TASK INSTRUCTIONS: The records below are to be restated word for word; their pictures are not.
LISTED RECORDS START
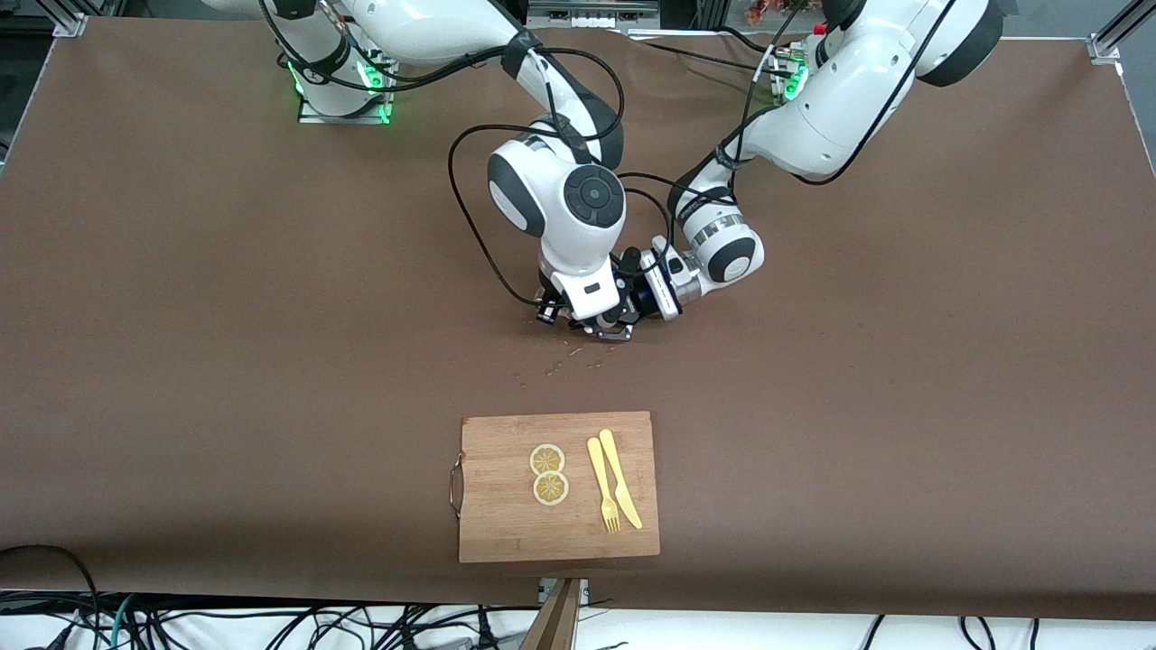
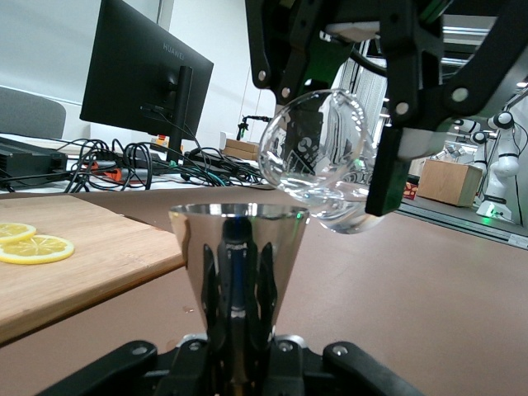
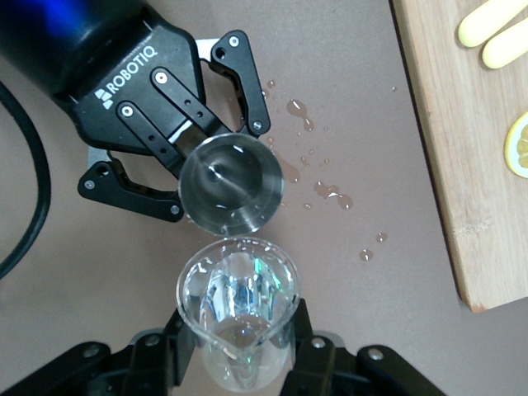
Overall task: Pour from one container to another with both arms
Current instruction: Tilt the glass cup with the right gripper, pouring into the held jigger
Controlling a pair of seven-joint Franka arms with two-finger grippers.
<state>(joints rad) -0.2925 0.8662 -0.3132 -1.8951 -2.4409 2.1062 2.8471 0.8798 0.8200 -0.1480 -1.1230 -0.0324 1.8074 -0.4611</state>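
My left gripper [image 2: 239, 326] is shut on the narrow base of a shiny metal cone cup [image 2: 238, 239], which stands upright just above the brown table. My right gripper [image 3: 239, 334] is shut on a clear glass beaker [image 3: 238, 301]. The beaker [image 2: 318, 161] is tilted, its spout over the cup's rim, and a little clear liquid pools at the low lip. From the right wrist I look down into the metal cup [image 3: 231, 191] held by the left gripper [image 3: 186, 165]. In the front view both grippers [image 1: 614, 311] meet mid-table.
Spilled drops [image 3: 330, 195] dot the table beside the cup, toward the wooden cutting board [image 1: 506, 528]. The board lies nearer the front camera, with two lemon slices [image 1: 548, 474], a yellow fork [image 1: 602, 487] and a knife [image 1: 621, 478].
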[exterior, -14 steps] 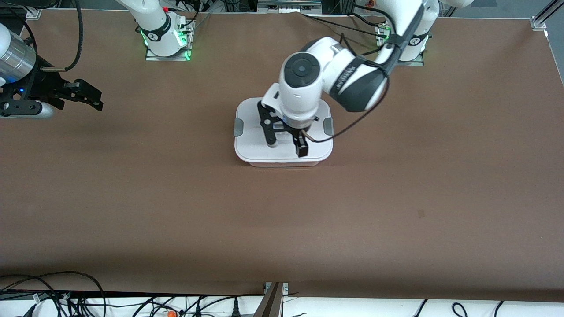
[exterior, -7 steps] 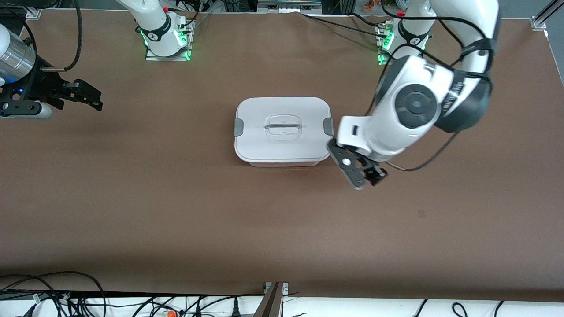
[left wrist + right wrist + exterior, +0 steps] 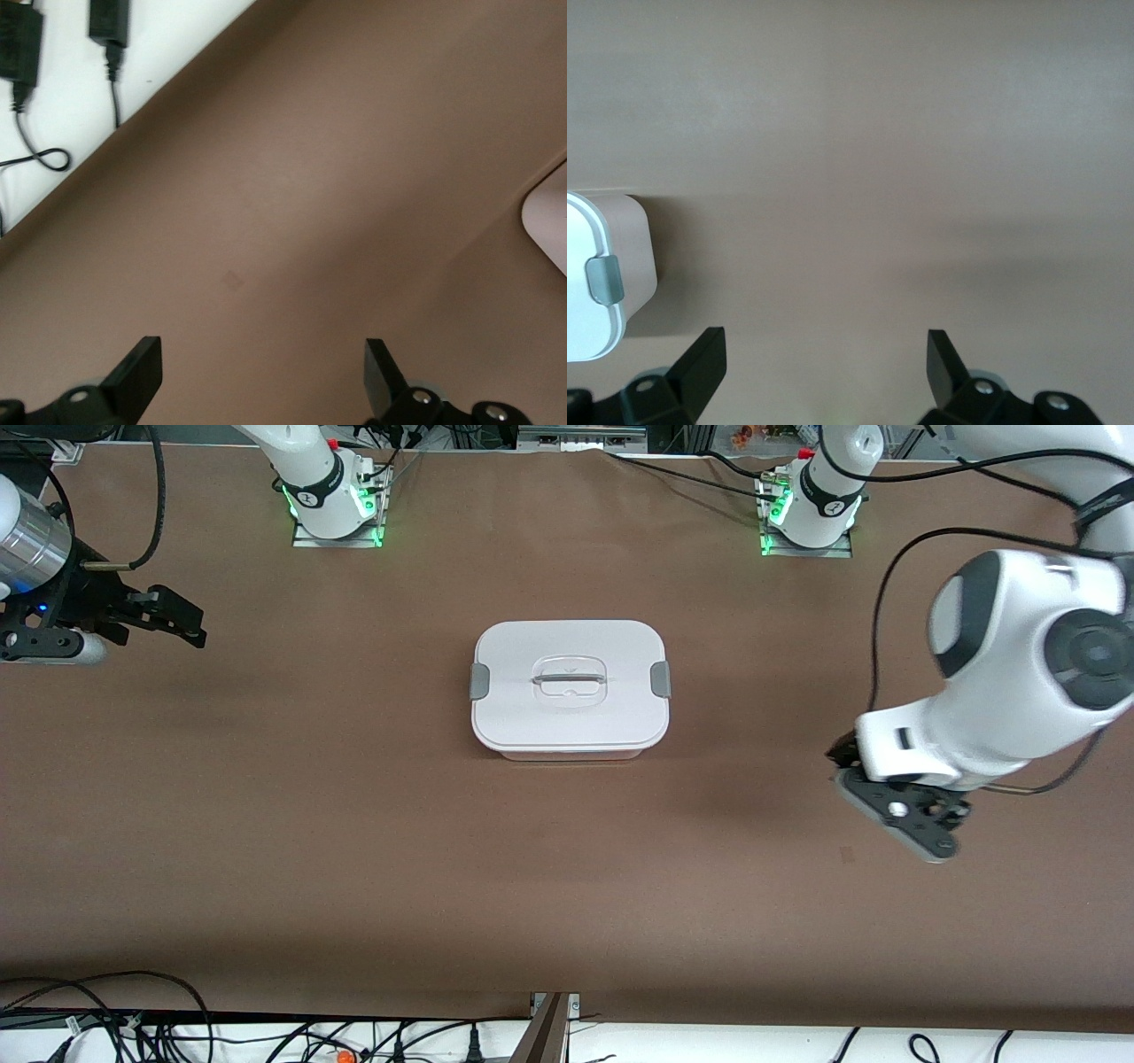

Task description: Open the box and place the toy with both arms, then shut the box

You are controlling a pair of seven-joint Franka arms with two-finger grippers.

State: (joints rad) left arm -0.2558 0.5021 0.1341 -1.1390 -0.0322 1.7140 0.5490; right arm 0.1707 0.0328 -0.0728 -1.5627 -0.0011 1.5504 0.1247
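Observation:
The box (image 3: 570, 688) stands at the table's middle with its white lid on; both grey side clips sit against its sides. The toy is not in view. My left gripper (image 3: 912, 824) is open and empty, over bare table toward the left arm's end, well away from the box. The left wrist view shows its gripper (image 3: 263, 372) with fingers wide apart over brown table, with a corner of the box (image 3: 551, 223) at the edge. My right gripper (image 3: 190, 624) waits open and empty near the right arm's end. The right wrist view shows its gripper (image 3: 826, 367) open, and the box's end with one grey clip (image 3: 604, 276).
The two arm bases (image 3: 330, 500) (image 3: 811, 509) stand along the table's edge farthest from the front camera. Cables (image 3: 133, 1019) lie along the nearest edge. A small dark mark (image 3: 846, 855) is on the table by the left gripper. Power adapters (image 3: 22, 44) lie off the table.
My left gripper has left the lid's handle and swung away from the box toward the left arm's end of the table. The lid stays on. The right arm has not moved.

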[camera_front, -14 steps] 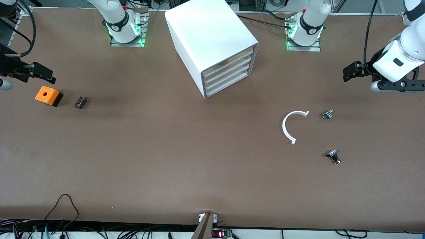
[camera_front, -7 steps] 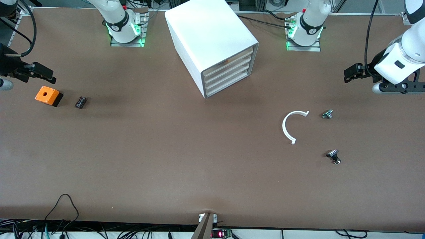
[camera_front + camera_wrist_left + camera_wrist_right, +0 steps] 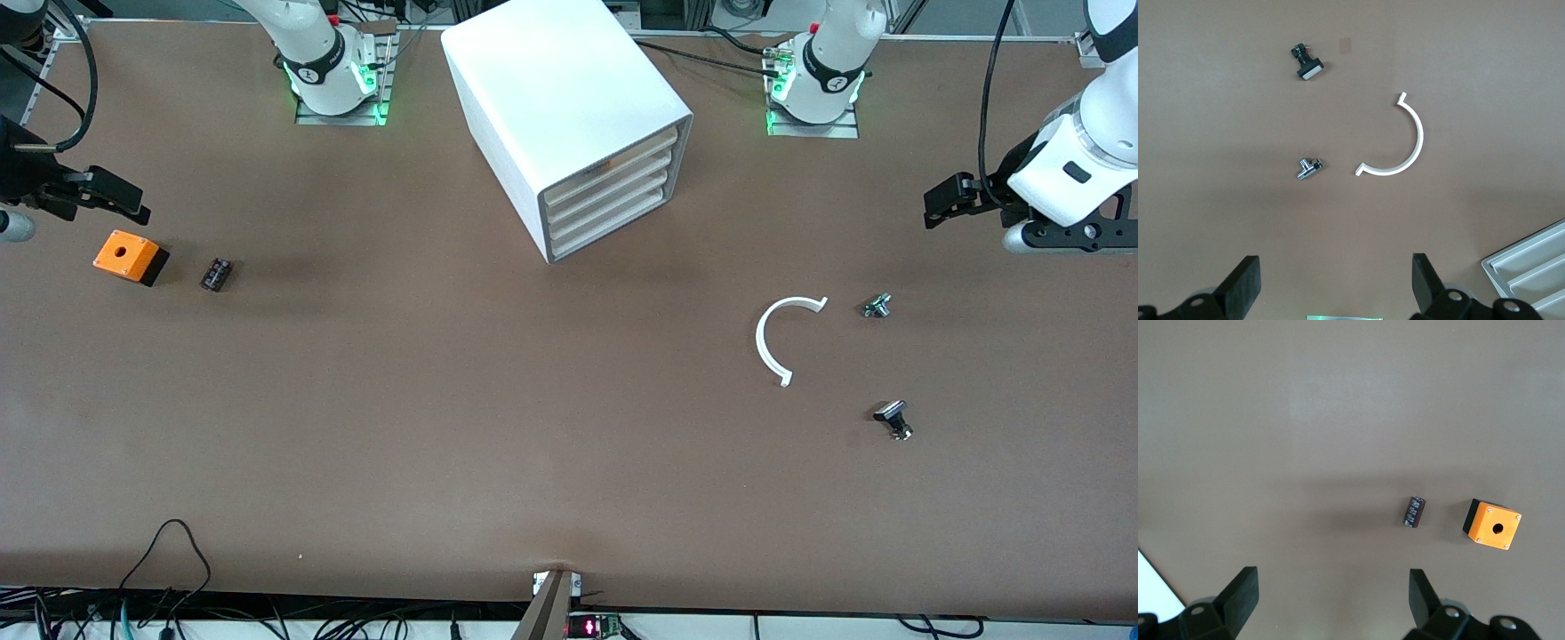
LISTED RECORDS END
WRITTEN REPLY:
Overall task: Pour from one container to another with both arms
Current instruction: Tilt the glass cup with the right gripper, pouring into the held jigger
Controlling a pair of seven-joint Franka arms with two-finger grippers.
<state>(joints rad) -0.2925 0.8662 -0.3132 -1.8951 -2.4409 2.1062 2.8471 0.8798 0.8200 -0.1480 -1.1230 -0.0324 1.8074 -0.4611</state>
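My left gripper [image 2: 239, 326] is shut on the narrow base of a shiny metal cone cup [image 2: 238, 239], which stands upright just above the brown table. My right gripper [image 3: 239, 334] is shut on a clear glass beaker [image 3: 238, 301]. The beaker [image 2: 318, 161] is tilted, its spout over the cup's rim, and a little clear liquid pools at the low lip. From the right wrist I look down into the metal cup [image 3: 231, 191] held by the left gripper [image 3: 186, 165]. In the front view both grippers [image 1: 614, 311] meet mid-table.
Spilled drops [image 3: 330, 195] dot the table beside the cup, toward the wooden cutting board [image 1: 506, 528]. The board lies nearer the front camera, with two lemon slices [image 1: 548, 474], a yellow fork [image 1: 602, 487] and a knife [image 1: 621, 478].
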[exterior, -14 steps] 
[exterior, -7 steps] 
[left wrist + right wrist + exterior, +0 steps] 

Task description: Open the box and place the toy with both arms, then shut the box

You are controlling a pair of seven-joint Franka arms with two-finger grippers.

State: (joints rad) left arm -0.2558 0.5021 0.1341 -1.1390 -0.0322 1.7140 0.5490; right arm 0.1707 0.0328 -0.0728 -1.5627 -0.0011 1.5504 0.1247
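Observation:
The box (image 3: 570, 688) stands at the table's middle with its white lid on; both grey side clips sit against its sides. The toy is not in view. My left gripper (image 3: 912, 824) is open and empty, over bare table toward the left arm's end, well away from the box. The left wrist view shows its gripper (image 3: 263, 372) with fingers wide apart over brown table, with a corner of the box (image 3: 551, 223) at the edge. My right gripper (image 3: 190, 624) waits open and empty near the right arm's end. The right wrist view shows its gripper (image 3: 826, 367) open, and the box's end with one grey clip (image 3: 604, 276).
The two arm bases (image 3: 330, 500) (image 3: 811, 509) stand along the table's edge farthest from the front camera. Cables (image 3: 133, 1019) lie along the nearest edge. A small dark mark (image 3: 846, 855) is on the table by the left gripper. Power adapters (image 3: 22, 44) lie off the table.
My left gripper has left the lid's handle and swung away from the box toward the left arm's end of the table. The lid stays on. The right arm has not moved.
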
[camera_front, -14 steps] 
[camera_front, -7 steps] 
[camera_front + camera_wrist_left + camera_wrist_right, +0 steps] 

This completes the output.